What to produce - After locating "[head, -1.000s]" in the listing below, copy that line and each one after it exactly, ending with the line that has "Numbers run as".
──────── Given records
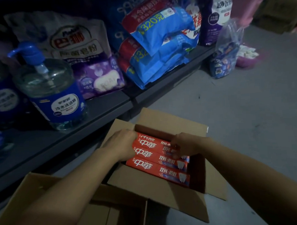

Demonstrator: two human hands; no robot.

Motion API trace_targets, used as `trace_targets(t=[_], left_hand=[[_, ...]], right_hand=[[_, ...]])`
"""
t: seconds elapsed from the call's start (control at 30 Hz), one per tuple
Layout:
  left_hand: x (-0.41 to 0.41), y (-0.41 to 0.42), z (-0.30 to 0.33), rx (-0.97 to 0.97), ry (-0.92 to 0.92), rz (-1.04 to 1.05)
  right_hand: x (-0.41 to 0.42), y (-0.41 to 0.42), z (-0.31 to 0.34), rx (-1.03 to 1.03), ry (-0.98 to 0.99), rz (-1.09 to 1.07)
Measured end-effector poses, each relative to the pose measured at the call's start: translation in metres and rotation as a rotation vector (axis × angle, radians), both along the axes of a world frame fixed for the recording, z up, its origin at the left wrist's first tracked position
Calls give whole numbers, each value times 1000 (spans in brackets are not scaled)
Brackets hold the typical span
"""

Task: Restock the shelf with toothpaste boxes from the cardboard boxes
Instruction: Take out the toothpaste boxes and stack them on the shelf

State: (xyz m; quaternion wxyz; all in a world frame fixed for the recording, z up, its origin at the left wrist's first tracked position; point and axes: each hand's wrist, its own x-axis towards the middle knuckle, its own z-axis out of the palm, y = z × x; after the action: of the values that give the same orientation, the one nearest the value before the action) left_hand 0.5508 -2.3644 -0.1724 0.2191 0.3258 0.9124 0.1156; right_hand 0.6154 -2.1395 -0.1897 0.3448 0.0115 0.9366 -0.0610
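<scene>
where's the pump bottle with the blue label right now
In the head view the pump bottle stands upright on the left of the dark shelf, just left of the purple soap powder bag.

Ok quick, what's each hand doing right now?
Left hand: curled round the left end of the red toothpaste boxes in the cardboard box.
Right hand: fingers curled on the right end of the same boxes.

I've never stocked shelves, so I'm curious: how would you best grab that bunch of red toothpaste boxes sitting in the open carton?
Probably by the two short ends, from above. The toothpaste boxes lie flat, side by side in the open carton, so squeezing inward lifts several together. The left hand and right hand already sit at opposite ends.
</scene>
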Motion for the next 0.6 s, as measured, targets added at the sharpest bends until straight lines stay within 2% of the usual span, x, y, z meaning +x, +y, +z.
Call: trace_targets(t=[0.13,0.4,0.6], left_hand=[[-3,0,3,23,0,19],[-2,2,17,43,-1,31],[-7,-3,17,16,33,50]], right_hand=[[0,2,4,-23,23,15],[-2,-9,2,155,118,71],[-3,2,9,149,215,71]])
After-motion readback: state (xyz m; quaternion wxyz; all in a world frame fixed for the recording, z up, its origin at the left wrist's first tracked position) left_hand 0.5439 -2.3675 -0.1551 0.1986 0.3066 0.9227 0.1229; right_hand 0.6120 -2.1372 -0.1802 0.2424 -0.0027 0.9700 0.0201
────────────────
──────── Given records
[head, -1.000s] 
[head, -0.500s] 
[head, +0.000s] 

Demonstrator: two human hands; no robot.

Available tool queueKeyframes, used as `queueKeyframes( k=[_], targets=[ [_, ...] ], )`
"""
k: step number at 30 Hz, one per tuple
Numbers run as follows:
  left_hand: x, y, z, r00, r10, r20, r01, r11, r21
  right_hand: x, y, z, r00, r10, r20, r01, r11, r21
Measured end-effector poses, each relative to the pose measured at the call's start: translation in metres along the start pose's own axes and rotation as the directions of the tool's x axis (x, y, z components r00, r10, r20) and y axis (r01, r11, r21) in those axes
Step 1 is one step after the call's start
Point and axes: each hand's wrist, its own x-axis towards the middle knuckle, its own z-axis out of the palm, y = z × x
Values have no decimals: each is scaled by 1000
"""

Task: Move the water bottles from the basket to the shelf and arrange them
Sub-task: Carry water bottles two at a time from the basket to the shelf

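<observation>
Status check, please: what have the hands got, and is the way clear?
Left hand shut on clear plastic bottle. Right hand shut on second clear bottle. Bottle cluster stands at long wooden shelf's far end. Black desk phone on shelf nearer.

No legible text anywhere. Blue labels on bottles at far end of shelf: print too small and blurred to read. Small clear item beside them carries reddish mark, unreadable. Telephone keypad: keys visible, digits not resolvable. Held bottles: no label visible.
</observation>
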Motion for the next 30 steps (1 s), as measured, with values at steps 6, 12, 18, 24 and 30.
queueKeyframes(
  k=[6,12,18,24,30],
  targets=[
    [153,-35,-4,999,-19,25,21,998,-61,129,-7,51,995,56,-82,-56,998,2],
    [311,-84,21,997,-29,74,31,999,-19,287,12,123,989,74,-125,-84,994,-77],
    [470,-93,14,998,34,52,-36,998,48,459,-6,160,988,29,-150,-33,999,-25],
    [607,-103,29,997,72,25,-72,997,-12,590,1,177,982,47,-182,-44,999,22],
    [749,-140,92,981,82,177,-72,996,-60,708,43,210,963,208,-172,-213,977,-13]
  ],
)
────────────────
Reply to the task -
[head, -1.000s] 
[head, -0.500s] 
[head, +0.000s] 

Demonstrator: two human hands; no robot.

Available tool queueKeyframes, used as `queueKeyframes( k=[_], targets=[ [_, ...] ], )`
"""
k: step number at 30 Hz, one per tuple
Numbers run as follows:

This completes the answer.